### [ACTIVITY]
Given the records below, would you repeat exactly the lines that begin at the one containing "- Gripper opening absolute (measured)" and end at the one containing "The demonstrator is", inclusive?

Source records
------------------------------------------------------------
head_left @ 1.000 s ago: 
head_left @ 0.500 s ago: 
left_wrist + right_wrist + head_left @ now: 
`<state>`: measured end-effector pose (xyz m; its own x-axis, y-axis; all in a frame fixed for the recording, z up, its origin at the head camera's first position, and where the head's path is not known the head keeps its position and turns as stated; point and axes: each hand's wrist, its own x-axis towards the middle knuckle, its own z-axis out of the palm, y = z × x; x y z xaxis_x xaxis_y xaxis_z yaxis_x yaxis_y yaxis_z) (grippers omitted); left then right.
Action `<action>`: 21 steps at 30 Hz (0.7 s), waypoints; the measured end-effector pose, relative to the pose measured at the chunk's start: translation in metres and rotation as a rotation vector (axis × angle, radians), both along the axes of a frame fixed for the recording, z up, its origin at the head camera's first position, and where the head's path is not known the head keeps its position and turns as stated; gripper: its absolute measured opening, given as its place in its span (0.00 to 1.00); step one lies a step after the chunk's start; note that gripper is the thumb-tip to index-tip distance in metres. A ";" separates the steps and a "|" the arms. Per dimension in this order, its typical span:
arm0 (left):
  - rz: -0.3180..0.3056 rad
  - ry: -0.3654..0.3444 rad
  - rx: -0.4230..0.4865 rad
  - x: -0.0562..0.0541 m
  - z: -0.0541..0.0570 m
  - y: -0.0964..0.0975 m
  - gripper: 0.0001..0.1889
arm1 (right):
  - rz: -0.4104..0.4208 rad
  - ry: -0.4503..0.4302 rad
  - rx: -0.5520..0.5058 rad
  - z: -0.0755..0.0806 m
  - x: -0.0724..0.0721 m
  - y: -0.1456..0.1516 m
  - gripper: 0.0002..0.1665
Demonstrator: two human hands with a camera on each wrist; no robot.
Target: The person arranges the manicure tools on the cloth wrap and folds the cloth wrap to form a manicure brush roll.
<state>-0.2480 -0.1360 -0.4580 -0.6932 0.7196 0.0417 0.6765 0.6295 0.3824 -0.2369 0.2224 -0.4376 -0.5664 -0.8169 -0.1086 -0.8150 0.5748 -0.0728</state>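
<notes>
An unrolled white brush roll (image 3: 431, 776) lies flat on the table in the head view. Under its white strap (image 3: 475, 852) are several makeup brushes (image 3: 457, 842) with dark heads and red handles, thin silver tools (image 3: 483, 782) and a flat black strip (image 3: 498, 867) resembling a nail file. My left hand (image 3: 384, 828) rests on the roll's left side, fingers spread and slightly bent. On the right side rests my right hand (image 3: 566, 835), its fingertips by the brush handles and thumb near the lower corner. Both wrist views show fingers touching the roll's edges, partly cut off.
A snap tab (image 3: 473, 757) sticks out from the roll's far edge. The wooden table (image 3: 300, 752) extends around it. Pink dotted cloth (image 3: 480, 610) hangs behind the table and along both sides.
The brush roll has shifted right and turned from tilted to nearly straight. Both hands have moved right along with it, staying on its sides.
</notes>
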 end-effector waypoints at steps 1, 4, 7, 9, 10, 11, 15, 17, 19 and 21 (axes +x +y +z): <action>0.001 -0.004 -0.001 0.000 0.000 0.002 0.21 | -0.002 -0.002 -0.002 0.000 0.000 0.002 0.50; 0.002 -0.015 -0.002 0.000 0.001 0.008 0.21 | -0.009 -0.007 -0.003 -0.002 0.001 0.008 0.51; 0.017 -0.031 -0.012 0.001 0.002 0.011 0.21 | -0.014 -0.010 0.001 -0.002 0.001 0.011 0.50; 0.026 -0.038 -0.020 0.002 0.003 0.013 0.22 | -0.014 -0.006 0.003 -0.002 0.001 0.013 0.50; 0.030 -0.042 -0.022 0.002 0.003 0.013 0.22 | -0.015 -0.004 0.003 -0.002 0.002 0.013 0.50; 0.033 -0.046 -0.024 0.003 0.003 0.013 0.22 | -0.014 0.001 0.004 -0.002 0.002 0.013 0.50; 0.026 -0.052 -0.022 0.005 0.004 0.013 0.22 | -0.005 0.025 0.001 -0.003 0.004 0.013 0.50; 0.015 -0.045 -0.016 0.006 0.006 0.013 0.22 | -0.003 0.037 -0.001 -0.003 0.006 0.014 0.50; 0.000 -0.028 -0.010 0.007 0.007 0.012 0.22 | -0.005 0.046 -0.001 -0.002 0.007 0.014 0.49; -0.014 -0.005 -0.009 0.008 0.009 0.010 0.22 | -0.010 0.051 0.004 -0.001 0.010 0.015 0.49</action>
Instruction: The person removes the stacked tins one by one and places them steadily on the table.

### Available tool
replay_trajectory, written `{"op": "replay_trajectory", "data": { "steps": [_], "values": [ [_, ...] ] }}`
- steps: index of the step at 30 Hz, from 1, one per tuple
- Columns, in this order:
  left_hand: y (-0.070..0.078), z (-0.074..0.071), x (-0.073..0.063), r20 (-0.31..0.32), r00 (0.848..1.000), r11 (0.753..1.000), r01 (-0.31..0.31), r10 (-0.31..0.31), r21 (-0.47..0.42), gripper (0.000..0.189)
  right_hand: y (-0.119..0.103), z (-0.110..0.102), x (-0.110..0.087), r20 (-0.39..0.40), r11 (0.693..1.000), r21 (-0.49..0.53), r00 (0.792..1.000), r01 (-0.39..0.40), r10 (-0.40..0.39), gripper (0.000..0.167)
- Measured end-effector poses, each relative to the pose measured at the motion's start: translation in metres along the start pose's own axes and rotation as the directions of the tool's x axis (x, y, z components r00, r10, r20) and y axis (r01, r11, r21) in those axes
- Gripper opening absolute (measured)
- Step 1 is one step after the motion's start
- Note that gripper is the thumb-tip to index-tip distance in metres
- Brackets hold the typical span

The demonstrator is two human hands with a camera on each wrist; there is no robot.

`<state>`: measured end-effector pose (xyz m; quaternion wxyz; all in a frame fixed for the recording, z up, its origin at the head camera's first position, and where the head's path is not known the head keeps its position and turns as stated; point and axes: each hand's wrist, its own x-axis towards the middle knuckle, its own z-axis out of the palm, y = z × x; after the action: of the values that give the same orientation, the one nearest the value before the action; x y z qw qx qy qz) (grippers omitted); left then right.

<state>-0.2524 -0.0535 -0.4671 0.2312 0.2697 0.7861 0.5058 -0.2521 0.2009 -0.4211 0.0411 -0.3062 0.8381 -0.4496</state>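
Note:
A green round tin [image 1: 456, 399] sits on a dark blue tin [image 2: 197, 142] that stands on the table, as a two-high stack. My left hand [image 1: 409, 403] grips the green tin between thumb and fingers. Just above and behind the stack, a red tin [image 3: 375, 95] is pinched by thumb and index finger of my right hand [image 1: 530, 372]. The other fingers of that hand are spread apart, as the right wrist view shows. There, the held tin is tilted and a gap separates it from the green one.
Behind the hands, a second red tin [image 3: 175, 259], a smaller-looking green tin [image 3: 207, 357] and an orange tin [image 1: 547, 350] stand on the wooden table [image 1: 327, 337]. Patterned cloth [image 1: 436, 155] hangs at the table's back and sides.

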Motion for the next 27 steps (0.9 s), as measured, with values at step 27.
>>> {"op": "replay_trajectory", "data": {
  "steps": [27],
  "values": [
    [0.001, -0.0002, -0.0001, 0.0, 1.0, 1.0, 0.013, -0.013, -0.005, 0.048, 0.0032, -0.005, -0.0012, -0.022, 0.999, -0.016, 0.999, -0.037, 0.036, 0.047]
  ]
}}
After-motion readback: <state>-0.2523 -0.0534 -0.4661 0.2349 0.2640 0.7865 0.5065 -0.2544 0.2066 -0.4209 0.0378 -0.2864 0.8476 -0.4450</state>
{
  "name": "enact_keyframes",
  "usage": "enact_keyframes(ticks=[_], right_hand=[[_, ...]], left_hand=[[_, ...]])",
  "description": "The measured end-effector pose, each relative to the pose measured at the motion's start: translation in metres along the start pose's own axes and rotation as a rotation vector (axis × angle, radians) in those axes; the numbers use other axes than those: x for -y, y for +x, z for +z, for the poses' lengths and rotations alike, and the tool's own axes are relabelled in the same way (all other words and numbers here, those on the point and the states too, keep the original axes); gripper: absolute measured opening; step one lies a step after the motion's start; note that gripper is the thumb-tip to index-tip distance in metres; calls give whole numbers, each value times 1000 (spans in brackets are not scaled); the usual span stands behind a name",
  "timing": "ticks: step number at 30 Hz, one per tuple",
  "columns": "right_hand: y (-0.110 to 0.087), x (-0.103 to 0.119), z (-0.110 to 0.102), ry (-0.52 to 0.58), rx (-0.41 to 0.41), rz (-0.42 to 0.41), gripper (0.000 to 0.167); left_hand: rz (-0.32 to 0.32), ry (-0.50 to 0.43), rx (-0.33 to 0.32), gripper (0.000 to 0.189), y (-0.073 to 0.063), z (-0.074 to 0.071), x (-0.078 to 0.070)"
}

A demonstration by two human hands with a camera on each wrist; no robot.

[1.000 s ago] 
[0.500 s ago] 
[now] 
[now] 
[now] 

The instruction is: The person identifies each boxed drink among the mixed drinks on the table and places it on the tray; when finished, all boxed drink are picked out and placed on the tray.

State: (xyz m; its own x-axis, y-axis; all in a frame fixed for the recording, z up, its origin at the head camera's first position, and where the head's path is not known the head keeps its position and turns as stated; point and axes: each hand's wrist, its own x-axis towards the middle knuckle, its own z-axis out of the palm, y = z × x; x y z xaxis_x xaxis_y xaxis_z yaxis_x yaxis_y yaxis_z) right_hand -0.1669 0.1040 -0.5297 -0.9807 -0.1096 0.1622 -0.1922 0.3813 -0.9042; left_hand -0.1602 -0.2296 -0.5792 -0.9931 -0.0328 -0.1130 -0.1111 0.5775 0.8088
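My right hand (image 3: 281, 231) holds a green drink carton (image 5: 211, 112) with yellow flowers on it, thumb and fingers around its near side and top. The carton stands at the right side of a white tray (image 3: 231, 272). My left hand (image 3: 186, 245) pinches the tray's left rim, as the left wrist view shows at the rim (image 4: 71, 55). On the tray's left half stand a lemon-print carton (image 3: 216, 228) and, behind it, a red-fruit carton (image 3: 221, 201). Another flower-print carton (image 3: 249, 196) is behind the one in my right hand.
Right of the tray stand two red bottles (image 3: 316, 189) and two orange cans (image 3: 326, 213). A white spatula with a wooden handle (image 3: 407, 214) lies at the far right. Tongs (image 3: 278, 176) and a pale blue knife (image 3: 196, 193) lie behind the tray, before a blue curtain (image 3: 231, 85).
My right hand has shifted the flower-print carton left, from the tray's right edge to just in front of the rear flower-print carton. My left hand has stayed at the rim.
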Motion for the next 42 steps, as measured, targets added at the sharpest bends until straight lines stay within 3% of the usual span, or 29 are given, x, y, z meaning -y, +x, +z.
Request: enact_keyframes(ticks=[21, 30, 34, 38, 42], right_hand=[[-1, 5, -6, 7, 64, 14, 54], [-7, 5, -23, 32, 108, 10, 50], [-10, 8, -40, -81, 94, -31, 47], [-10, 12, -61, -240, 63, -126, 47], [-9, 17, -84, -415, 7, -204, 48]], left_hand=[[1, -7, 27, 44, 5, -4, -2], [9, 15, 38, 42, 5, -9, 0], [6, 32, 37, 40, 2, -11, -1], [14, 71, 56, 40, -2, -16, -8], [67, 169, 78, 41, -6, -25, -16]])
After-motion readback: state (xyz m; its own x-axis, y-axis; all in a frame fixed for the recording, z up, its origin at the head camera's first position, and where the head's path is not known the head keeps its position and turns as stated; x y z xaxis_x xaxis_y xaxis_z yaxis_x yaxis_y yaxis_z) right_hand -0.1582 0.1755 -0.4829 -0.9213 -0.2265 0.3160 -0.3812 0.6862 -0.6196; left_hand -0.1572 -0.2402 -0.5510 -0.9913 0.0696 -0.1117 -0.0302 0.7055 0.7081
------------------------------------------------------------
### [SOLUTION TO THE PROBLEM]
- Gripper opening absolute (measured)
- Step 1 is one step after the motion's start
- Note that gripper is the thumb-tip to index-tip distance in metres
- Brackets hold the typical span

The demonstrator is two human hands with a camera on each wrist; there is no robot.

Nothing further remains to be added to the answer.